No pictures should appear in the copy. Reproduce exactly the lines from the one containing "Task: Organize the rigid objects" through the end of the material below.

(Beginning of Data segment)

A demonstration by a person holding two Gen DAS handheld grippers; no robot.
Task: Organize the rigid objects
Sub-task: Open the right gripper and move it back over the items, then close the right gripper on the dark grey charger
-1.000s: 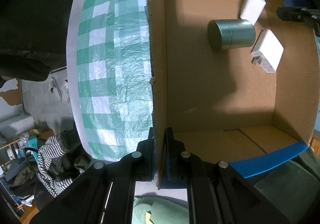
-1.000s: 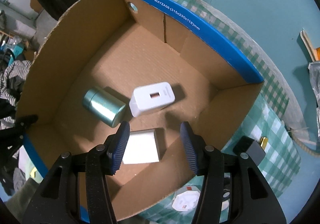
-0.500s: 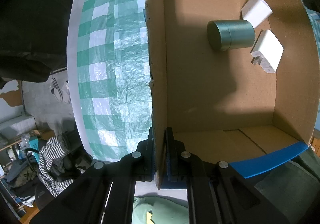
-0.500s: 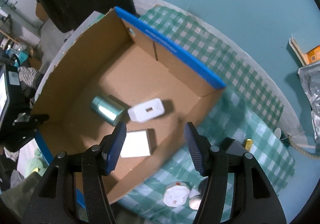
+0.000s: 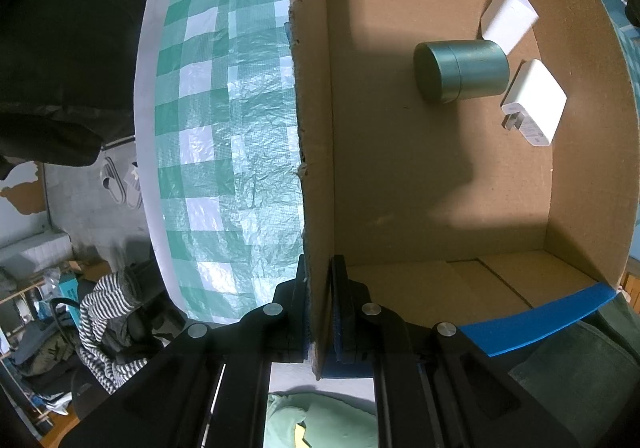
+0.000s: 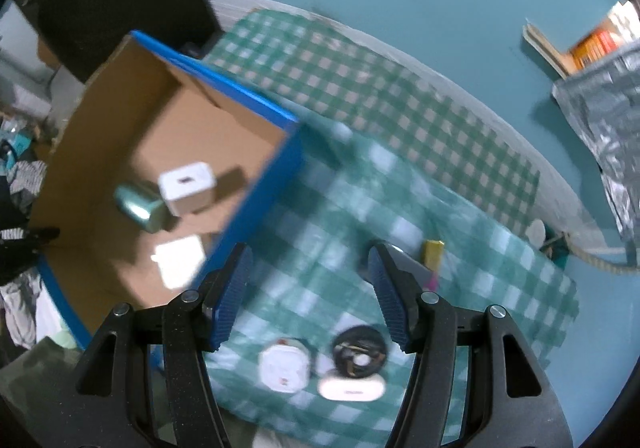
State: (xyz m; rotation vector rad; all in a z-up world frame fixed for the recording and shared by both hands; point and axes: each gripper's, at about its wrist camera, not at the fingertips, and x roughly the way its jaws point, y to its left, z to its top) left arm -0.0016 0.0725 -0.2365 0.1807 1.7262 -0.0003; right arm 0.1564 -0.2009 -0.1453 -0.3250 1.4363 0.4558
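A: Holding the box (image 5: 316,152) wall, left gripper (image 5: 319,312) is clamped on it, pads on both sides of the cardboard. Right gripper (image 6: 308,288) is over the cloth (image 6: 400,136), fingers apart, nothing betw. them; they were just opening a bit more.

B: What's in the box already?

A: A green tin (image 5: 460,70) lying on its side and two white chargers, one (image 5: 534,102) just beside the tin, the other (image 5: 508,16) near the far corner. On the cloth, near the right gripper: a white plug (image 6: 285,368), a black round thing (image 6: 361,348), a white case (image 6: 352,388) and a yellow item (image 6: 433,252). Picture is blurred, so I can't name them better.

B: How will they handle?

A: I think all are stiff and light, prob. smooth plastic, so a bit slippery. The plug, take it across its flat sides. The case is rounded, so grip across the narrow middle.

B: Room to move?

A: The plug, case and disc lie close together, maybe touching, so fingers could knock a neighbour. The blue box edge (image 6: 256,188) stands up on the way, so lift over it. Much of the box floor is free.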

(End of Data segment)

[Answer below]
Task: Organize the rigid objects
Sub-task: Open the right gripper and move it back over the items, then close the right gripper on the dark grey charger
-1.000s: 
-1.000s: 
-0.500s: 
-0.500s: 
+0.000s: 
+0.000s: 
State: (xyz m; rotation vector rad; all in a z-up world frame fixed for the recording and shared by both hands; point and axes: each gripper's, at about its wrist camera, not at the fingertips, and x roughly the way its jaws point, y to its left, z to its top) left arm -0.0016 0.0725 -0.2365 0.1807 1.7262 -0.0003; right arm 0.1564 -0.2009 -0.1453 -0.3250 1.4363 0.4558
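A: Holding the box (image 5: 316,152) wall, left gripper (image 5: 319,312) is clamped on it, pads on both sides of the cardboard. Right gripper (image 6: 308,288) is over the cloth (image 6: 400,136), fingers apart, nothing betw. them; they were just opening a bit more.

B: What's in the box already?

A: A green tin (image 5: 460,70) lying on its side and two white chargers, one (image 5: 534,102) just beside the tin, the other (image 5: 508,16) near the far corner. On the cloth, near the right gripper: a white plug (image 6: 285,368), a black round thing (image 6: 361,348), a white case (image 6: 352,388) and a yellow item (image 6: 433,252). Picture is blurred, so I can't name them better.

B: How will they handle?

A: I think all are stiff and light, prob. smooth plastic, so a bit slippery. The plug, take it across its flat sides. The case is rounded, so grip across the narrow middle.

B: Room to move?

A: The plug, case and disc lie close together, maybe touching, so fingers could knock a neighbour. The blue box edge (image 6: 256,188) stands up on the way, so lift over it. Much of the box floor is free.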

Nothing else is left to add to this answer.